BOSTON, Sept. 28, 2018—A Superior Court jury yesterday convicted a computer technician of possessing child pornography after he left a hard drive with graphic sexual images of children at a Boston job site, Suffolk County District Attorney John P. Pappas said.

MICHAEL KRATHWOHL, 28, of Ipswich was convicted yesterday after five days of trial and about three hours of deliberations. Suffolk Superior Court Judge Hélène Kazanjian ordered him taken into custody following the verdict.

“Child pornography documents sexual violence against children,” Pappas said. “These weren’t pictures a parent might take of a child in the bath. They were precisely what was contemplated when the legislature made possessing child pornography a felony.”

Assistant District Attorney Melissa Brooks proved that Krathwohl worked at a Woburn computer support company providing services to a Boston-based client in the fall of 2013. Testimony revealed that an employee at that client business opened his work station on Sept. 30 of that year to find pornography on an external hard drive that had been left there. The employee notified Krathwohl’s employer, who sent a staffer to retrieve the hard drive.

Krathwohl’s employer viewed images on the hard drive on another computer and observed them to depict children engaged in sexual activity. On the advice of counsel, he sought to provide the hard drive to law enforcement. The case was initially investigated by Woburn Police and the Middlesex District Attorney’s office, which performed a preliminary review after copying the hard drive and also found the images to be consistent with child pornography.

Because the hard drive was recovered in Boston, however, Middlesex prosecutors ultimately referred the case to the Human Trafficking & Exploitation Unit of the Suffolk DA’s office, which investigated with the Boston Police Crimes Against Children Unit. That investigation entailed extensive and labor-intensive computer forensic efforts to determine whether the images belonged to Krathwohl or were left on his hard drive when he used it to back up another person’s computer in the course of his work.

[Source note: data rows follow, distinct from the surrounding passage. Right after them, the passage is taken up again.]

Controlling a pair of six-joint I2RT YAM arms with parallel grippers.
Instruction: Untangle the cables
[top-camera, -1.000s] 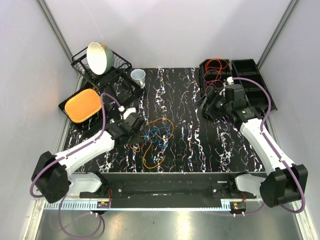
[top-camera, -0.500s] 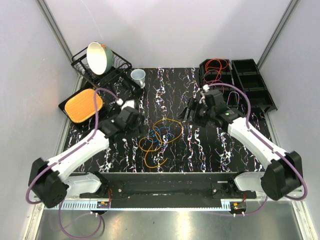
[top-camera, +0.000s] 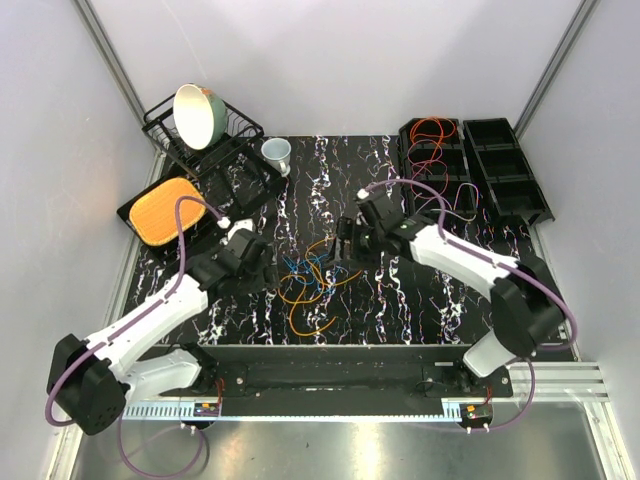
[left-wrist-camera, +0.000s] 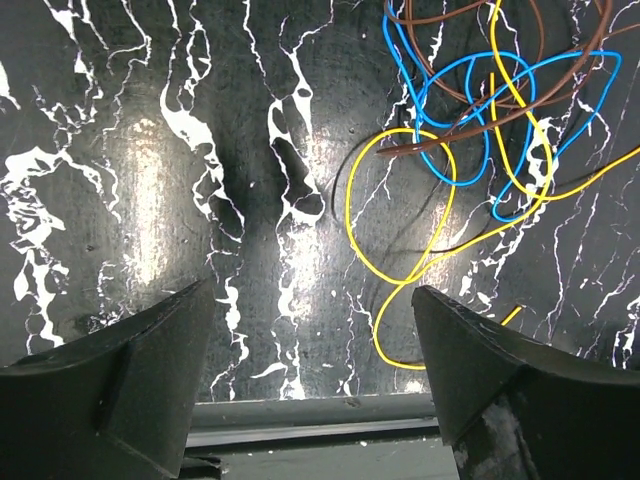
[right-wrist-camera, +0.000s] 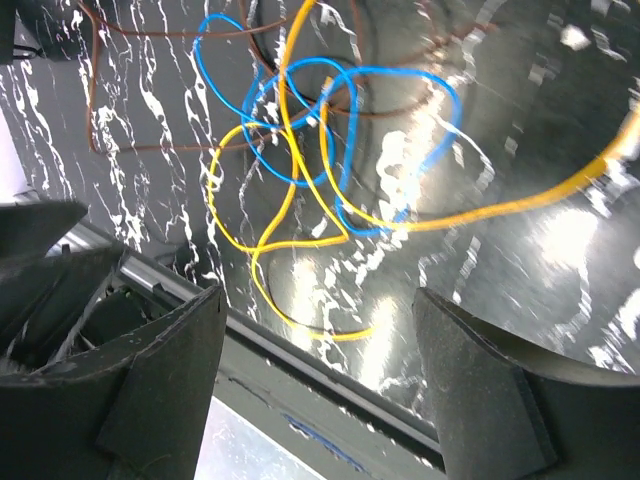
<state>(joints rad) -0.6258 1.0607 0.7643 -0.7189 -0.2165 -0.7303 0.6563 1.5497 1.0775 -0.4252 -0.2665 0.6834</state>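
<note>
The cables (top-camera: 312, 280) lie in one loose tangle on the black marbled table (top-camera: 400, 300), near the middle front. In the left wrist view a yellow cable (left-wrist-camera: 443, 232) loops under blue cable (left-wrist-camera: 470, 75) and brown cable (left-wrist-camera: 500, 60) strands at the upper right. My left gripper (top-camera: 262, 270) stands open just left of the tangle, with nothing between its fingers (left-wrist-camera: 110, 390). My right gripper (top-camera: 343, 248) hangs open over the tangle's right side. Below it are yellow cable (right-wrist-camera: 262, 235) and blue cable (right-wrist-camera: 300, 75) loops, untouched.
At the back left a dish rack (top-camera: 225, 140) holds a bowl (top-camera: 195, 115); a white cup (top-camera: 277, 152) stands beside it. An orange pad lies on a tray (top-camera: 165, 210) at the left. Black bins (top-camera: 500, 165) stand at the back right, one holding an orange cable (top-camera: 432, 130).
My left gripper opened and let go of the cable it pinched, drawing back a little. My right arm swung left from the bins to the tangle.
</note>
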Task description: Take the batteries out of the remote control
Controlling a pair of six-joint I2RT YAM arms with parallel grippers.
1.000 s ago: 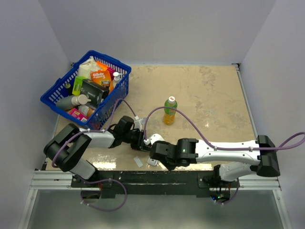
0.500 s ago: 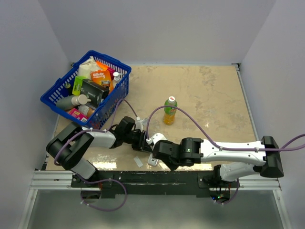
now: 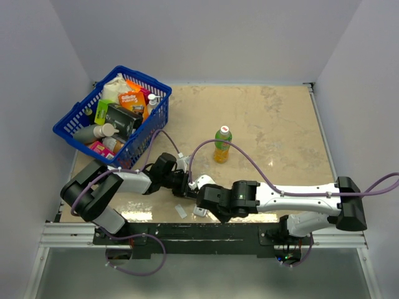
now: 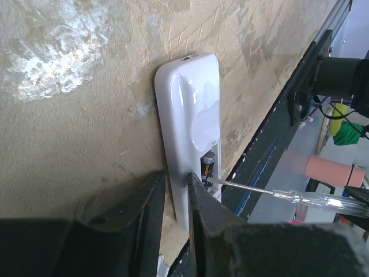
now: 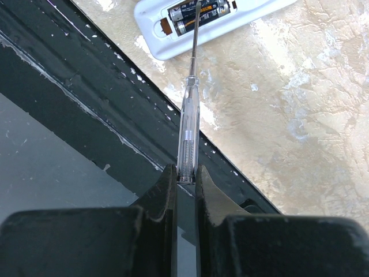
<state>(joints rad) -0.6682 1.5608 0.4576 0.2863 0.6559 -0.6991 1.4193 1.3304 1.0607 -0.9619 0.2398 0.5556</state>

Those efforts – which included matching security identification numbers, or SIDs, to the child pornography folder, a work-related folder, and a personal folder all on the same drive – paid off, Pappas said.

Krathwohl faces sentencing at 3:00 pm on Nov. 9. He was represented by attorneys Richard Sweeney and Sabrina Bonanno.

–30–

All defendants are presumed innocent until and unless proven guilty beyond a reasonable doubt.